**Exercise brief:**
The entries that follow need to be printed exactly as they are, minus any pictures.

**Extracted data entries:**
'''
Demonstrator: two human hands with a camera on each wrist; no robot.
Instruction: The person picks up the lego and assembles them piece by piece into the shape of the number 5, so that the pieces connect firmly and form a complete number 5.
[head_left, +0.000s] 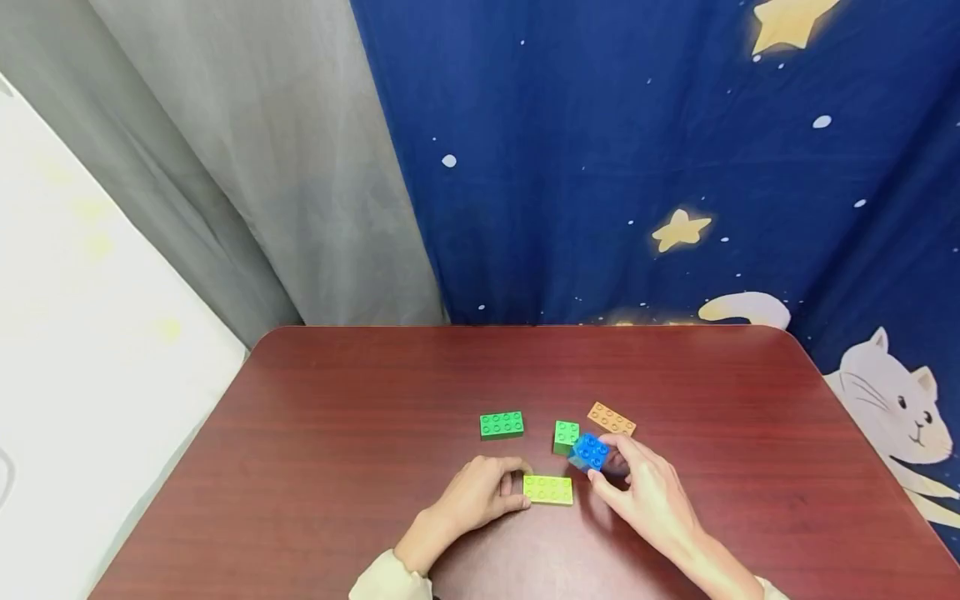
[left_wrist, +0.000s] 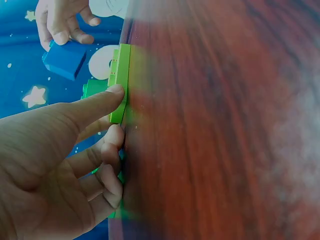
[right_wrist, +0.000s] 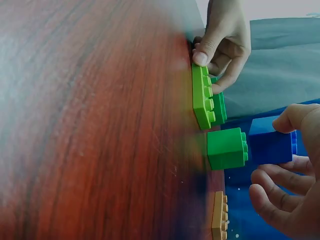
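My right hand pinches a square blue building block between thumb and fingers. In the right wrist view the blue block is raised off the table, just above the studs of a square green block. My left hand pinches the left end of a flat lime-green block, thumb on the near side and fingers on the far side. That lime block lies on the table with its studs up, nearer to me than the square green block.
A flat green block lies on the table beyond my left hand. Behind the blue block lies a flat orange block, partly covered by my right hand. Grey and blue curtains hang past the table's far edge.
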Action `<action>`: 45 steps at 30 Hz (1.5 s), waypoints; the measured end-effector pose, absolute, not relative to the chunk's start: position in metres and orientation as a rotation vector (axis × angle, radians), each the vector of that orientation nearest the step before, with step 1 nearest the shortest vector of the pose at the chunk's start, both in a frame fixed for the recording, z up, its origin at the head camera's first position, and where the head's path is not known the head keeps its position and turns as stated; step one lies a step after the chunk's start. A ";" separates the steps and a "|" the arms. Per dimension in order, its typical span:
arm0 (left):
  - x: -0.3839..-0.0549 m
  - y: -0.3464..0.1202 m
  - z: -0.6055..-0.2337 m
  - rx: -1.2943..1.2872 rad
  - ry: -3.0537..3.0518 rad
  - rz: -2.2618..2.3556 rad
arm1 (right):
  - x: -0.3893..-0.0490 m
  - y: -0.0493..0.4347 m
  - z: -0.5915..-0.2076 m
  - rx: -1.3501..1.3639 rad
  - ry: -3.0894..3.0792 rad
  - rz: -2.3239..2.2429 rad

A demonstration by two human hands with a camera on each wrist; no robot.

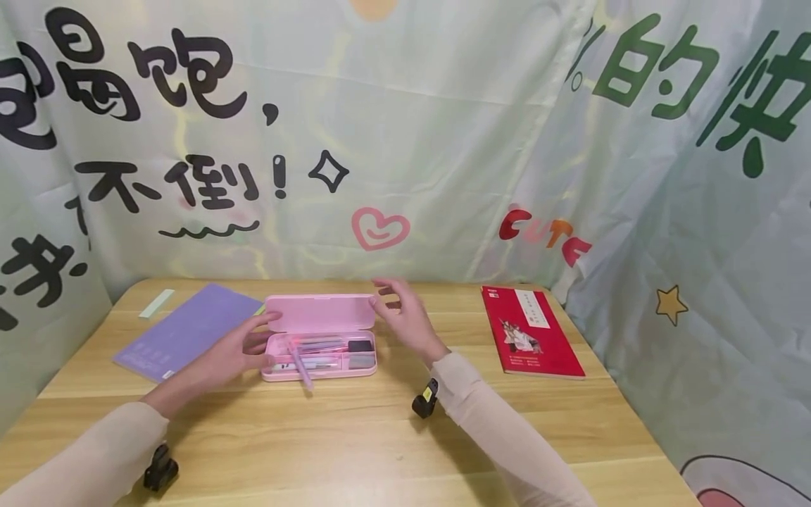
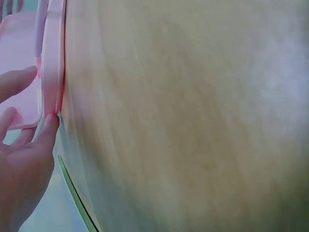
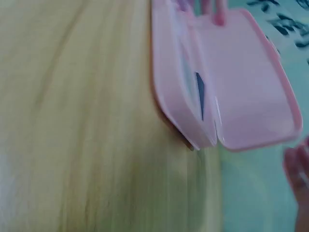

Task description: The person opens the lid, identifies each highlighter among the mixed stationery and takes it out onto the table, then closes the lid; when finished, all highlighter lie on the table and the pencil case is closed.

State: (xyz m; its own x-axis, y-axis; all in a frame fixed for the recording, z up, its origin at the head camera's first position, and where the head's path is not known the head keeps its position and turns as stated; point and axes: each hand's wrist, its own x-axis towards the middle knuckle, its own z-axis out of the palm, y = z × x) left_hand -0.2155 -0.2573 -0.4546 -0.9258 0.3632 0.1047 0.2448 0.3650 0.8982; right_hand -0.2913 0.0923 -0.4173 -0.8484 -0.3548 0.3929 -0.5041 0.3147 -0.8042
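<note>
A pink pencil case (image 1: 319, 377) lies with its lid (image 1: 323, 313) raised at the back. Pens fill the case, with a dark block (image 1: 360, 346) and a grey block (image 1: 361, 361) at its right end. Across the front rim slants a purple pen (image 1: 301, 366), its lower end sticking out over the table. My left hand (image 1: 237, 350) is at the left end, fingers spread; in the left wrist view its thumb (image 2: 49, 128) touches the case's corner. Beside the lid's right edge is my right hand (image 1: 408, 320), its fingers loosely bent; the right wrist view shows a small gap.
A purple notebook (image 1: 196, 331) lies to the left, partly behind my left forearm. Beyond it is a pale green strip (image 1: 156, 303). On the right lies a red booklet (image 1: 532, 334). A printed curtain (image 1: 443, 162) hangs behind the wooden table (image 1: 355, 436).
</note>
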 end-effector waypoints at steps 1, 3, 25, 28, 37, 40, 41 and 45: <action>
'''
**Task solution:**
Demonstrator: two human hands with a camera on each wrist; no robot.
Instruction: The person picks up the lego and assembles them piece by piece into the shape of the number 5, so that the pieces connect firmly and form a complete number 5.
[head_left, +0.000s] 
[left_wrist, +0.000s] 
[right_wrist, +0.000s] 
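My right hand pinches a square blue building block between thumb and fingers. In the right wrist view the blue block is raised off the table, just above the studs of a square green block. My left hand pinches the left end of a flat lime-green block, thumb on the near side and fingers on the far side. That lime block lies on the table with its studs up, nearer to me than the square green block.
A flat green block lies on the table beyond my left hand. Behind the blue block lies a flat orange block, partly covered by my right hand. Grey and blue curtains hang past the table's far edge.
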Action `<action>`: 45 steps at 30 Hz (1.5 s), waypoints; the measured end-effector pose, absolute, not relative to the chunk's start: position in metres and orientation as a rotation vector (axis × angle, radians), each the vector of that orientation nearest the step before, with step 1 nearest the shortest vector of the pose at the chunk's start, both in a frame fixed for the recording, z up, its origin at the head camera's first position, and where the head's path is not known the head keeps its position and turns as stated; step one lies a step after the chunk's start. A ";" separates the steps and a "|" the arms. Per dimension in order, its typical span:
arm0 (left):
  - x: -0.3839..-0.0549 m
  - y: -0.3464..0.1202 m
  - z: -0.6055..-0.2337 m
  - rx: -1.2943..1.2872 rad
  - ry: -3.0537..3.0518 rad
  - rz: -2.2618..2.3556 rad
arm1 (right):
  - x: -0.3893..-0.0490 m
  - y: -0.0493..0.4347 m
  - z: -0.5915..-0.2076 m
  - rx: -1.3501..1.3639 rad
  - ry: -3.0894..3.0792 rad
  - rz: -2.3239..2.2429 rad

A demonstration by two human hands with a camera on each wrist; no robot.


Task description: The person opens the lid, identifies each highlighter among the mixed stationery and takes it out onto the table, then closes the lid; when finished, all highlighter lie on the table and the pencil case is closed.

State: (xyz m; its own x-axis, y-axis; all in a frame fixed for the recording, z up, its origin at the head camera's first position, and where the head's path is not known the head keeps its position and turns as stated; point and axes: each hand's wrist, its own x-axis towards the middle knuckle, its own z-axis out of the palm, y = z × x) left_hand -0.2155 -0.2573 -0.4546 -0.9258 0.3632 0.1047 0.2448 0.3650 0.8982; right_hand -0.2913 0.0923 -0.4173 -0.8484 -0.3548 0.3929 -0.5041 0.3147 -0.8042
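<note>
A pink pencil case (image 1: 319, 377) lies with its lid (image 1: 323, 313) raised at the back. Pens fill the case, with a dark block (image 1: 360, 346) and a grey block (image 1: 361, 361) at its right end. Across the front rim slants a purple pen (image 1: 301, 366), its lower end sticking out over the table. My left hand (image 1: 237, 350) is at the left end, fingers spread; in the left wrist view its thumb (image 2: 49, 128) touches the case's corner. Beside the lid's right edge is my right hand (image 1: 408, 320), its fingers loosely bent; the right wrist view shows a small gap.
A purple notebook (image 1: 196, 331) lies to the left, partly behind my left forearm. Beyond it is a pale green strip (image 1: 156, 303). On the right lies a red booklet (image 1: 532, 334). A printed curtain (image 1: 443, 162) hangs behind the wooden table (image 1: 355, 436).
</note>
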 end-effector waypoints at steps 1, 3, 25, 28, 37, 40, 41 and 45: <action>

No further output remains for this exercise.